Moaaz Manzoor
Amid rising fiscal concerns, mounting pension liabilities, and chronic underperformance of state-owned enterprises (SOEs), Pakistan’s fiscal stability is at stake. While public attention remains focused on inflation, taxation, and external financing, these internal liabilities are quietly eroding the country’s fiscal space and economic credibility, reports WealthPK.
The Ministry of Finance’s recent disclosure, following the Cabinet Committee on State-Owned Enterprises (CCSOEs) meeting, paints a sobering picture of Pakistan’s fiscal landscape. It notes that cumulative SOE losses had reached a staggering Rs5.9 trillion by December 2024, primarily driven by inefficiencies in the energy sector.
Circular debt in the power and gas sectors alone crossed Rs4.9 trillion, exacerbating liquidity constraints across the industry. In the first half of FY25, Rs342 billion in additional SOE losses were recorded, equivalent to a daily drain of Rs1.9 billion, while total government support to SOEs exceeded Rs600 billion, roughly 10% of the total revenue receipts.
An equally severe but less discussed issue is the Rs1.7 trillion in unfunded pension liabilities in SOEs such as power distribution companies and Pakistan Railways — the obligations that are currently unbudgeted and unrecorded in official accounts. Speaking to WealthPK, Tuaha Adil, Senior Research Economist at the Policy Research Institute of Market Economy (PRIME), warned, “The cost of loss-making SOEs and pensions to the national exchequer is around Rs2 trillion annually.”
He emphasised that these burdens persist because the bureaucracy has no incentive to make the entity profitable, as long as they receive their salaries, and their remuneration is not linked to performance.

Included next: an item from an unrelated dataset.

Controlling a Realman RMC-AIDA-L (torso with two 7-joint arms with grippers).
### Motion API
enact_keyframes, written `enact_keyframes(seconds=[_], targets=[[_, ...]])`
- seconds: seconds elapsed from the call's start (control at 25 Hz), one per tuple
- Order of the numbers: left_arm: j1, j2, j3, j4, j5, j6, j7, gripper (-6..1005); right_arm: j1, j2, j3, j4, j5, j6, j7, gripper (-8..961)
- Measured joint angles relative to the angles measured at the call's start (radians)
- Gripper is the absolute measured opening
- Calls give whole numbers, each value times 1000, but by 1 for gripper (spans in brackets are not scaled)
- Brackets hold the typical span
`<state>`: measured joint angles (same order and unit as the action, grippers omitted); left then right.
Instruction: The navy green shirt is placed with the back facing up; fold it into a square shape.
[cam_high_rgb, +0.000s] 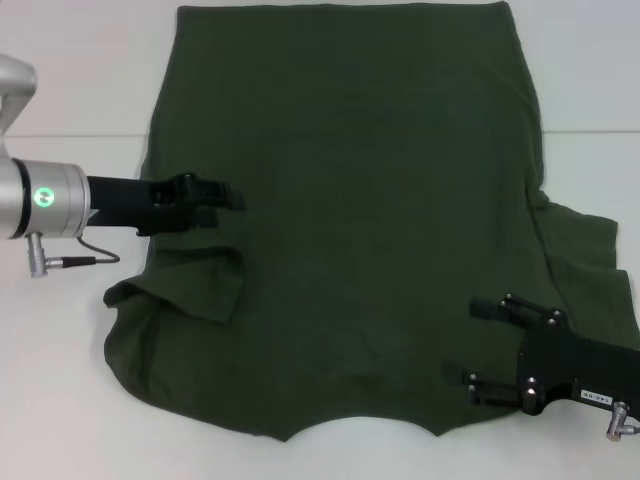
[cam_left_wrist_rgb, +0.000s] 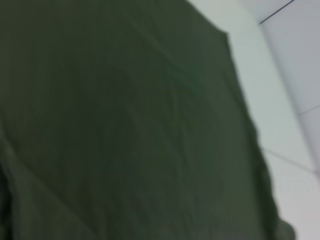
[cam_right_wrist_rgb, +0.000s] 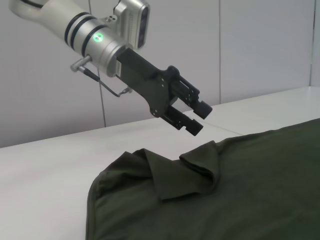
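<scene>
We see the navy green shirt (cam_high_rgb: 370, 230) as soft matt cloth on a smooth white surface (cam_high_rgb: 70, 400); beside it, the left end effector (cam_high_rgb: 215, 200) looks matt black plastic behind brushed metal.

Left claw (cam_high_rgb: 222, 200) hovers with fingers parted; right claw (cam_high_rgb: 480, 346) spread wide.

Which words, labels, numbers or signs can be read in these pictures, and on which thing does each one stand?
No text can be read.
Right gripper: a small white label sits on its body, but the print is too small to read.
Left gripper: a green lit mark glows on the wrist behind it; it is a light, not letters.
Navy green shirt: the visible side is plain, no print.
</scene>
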<state>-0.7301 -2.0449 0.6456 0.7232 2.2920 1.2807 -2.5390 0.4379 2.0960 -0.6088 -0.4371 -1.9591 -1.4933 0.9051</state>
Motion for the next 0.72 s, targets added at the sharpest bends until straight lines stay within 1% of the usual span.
enact_keyframes(seconds=[0.08, 0.12, 0.16, 0.24, 0.32, 0.36, 0.4, 0.44, 0.56, 0.64, 0.68, 0.72], targets=[[10, 19, 0, -36, -46, 16, 15, 400, 0, 0, 0, 0, 0, 0, 0, 941], [24, 32, -1, -45, -50, 22, 22, 461, 0, 0, 0, 0, 1, -1, 0, 941], [24, 32, -1, -45, -50, 22, 22, 521, 1, 1, 0, 0, 2, -1, 0, 941], [46, 44, -8, -38, -39, 40, 41, 643, 1, 0, 0, 0, 1, -1, 0, 940], [64, 50, -24, -23, -34, 80, 96, 686, 0, -1, 0, 0, 1, 0, 0, 940], [90, 49, -58, 13, -33, 136, 207, 708, 0, -1, 0, 0, 1, 1, 0, 940], [110, 43, -76, 42, -34, 157, 281, 729, 0, -1, 0, 0, 1, 2, 0, 939], [110, 43, -76, 42, -34, 157, 281, 751, -1, -1, 0, 0, 1, 2, 0, 939], [159, 19, -105, 124, -43, 163, 422, 815, -1, -1, 0, 0, 2, 3, 0, 939], [179, 11, -114, 153, -38, 149, 452, 858, 0, -1, 0, 0, 1, 3, 0, 938], [182, 10, -116, 156, -28, 142, 448, 880, 0, -1, 0, 0, 1, 3, 0, 938], [182, 11, -117, 154, -4, 129, 421, 879, 0, -1, 0, 0, 1, 3, 0, 938]])
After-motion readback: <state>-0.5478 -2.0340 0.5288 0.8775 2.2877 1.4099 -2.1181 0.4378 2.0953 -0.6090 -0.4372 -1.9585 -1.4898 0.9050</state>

According to him, the only viable solution is the complete privatization of SOEs. On pensions, he pointed to the global models where “monthly contributions from employees’ salaries are invested in funds, and profits from those investments are used to pay pensions.”
He cited the KP government’s investment of pension funds in Al Meezan Investments as a replicable model for other provinces. Without such structural shifts, he warned, “public financial management will be in significant distress, and the country will spiral deep down into the debt trap.” Muhammad Zaman Khan, Director at the Centre for Law, Justice & Policy (CLJP), argued that Pakistan’s fiscal erosion stems not from visible excess but from what he called “the quiet monsters we refuse to confront: loss-making SOEs and an unsustainable pension burden.”
He added, “We subsidize decay… These are not public institutions but budgetary black holes.”
Regarding pensions, Zaman highlighted what he described as an “intergenerational injustice,” where a retired bureaucrat earns more than a working teacher. He stressed that the way forward must be more than technocratic tinkering. “The reforms needed are not technical but moral,” he asserted, advocating a transition to contributory pension systems, performance-based governance of SOEs, and fiscal frameworks that reward productivity over patronage.
As the government pushes for reforms and tighter oversight of SOEs, experts call for a fundamental shift in how public money is managed, prioritizing sustainability, accountability, and economic justice. If left unaddressed, the growing pension and SOE liabilities risk consuming Pakistan’s fiscal future from within, as fiscal capacity will continue to shrink, leaving development efforts underfunded and long-term debt risks amplified.